Task prompt — Only the lines holding the word "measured" are wanted; copy each of them from the listing.

Data shown —

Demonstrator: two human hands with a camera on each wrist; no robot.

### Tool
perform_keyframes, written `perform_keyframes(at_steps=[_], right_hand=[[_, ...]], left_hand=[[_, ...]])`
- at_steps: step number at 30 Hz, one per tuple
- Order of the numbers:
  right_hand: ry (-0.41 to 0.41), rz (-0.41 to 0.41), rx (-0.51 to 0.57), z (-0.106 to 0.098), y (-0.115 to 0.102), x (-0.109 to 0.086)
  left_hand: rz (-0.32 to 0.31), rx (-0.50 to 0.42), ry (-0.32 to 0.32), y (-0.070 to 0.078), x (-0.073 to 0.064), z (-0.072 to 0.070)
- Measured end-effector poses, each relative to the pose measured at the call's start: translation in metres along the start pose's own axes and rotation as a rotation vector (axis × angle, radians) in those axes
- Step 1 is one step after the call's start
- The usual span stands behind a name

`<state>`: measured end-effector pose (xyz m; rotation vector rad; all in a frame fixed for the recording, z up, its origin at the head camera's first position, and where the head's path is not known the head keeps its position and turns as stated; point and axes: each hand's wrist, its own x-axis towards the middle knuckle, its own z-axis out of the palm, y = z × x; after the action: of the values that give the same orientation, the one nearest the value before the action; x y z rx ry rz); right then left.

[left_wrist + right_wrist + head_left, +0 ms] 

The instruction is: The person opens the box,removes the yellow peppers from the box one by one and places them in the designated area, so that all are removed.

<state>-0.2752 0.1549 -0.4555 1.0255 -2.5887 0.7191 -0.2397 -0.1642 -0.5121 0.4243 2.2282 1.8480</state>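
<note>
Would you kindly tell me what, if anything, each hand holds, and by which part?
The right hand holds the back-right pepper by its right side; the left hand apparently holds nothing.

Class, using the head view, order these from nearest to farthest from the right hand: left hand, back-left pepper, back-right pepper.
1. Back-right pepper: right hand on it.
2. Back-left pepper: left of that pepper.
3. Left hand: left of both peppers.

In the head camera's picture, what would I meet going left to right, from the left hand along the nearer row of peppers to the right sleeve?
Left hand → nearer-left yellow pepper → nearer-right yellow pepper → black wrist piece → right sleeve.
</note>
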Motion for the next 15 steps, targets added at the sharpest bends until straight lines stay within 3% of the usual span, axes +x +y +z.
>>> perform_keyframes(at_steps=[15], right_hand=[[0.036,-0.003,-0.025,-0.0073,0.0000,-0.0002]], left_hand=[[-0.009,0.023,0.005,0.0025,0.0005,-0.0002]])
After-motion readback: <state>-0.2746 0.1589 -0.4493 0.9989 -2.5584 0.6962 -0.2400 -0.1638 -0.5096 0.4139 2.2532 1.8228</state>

Solution —
- Measured end-effector poses, each relative to the pose measured at the call's start: translation in metres along the start pose's own axes and rotation as a rotation vector (axis × angle, radians) in those axes
`<state>`: measured end-effector pose (xyz m; rotation vector rad; all in a frame fixed for the recording, z up, its origin at the head camera's first position, and where the head's path is not known the head keeps its position and turns as stated; point and axes: each hand's wrist, its own x-axis towards the middle knuckle, its own z-axis out of the palm, y = z × x; after the action: of the values that give the same orientation, the one nearest the value before the action; x y z rx ry rz); right then left.

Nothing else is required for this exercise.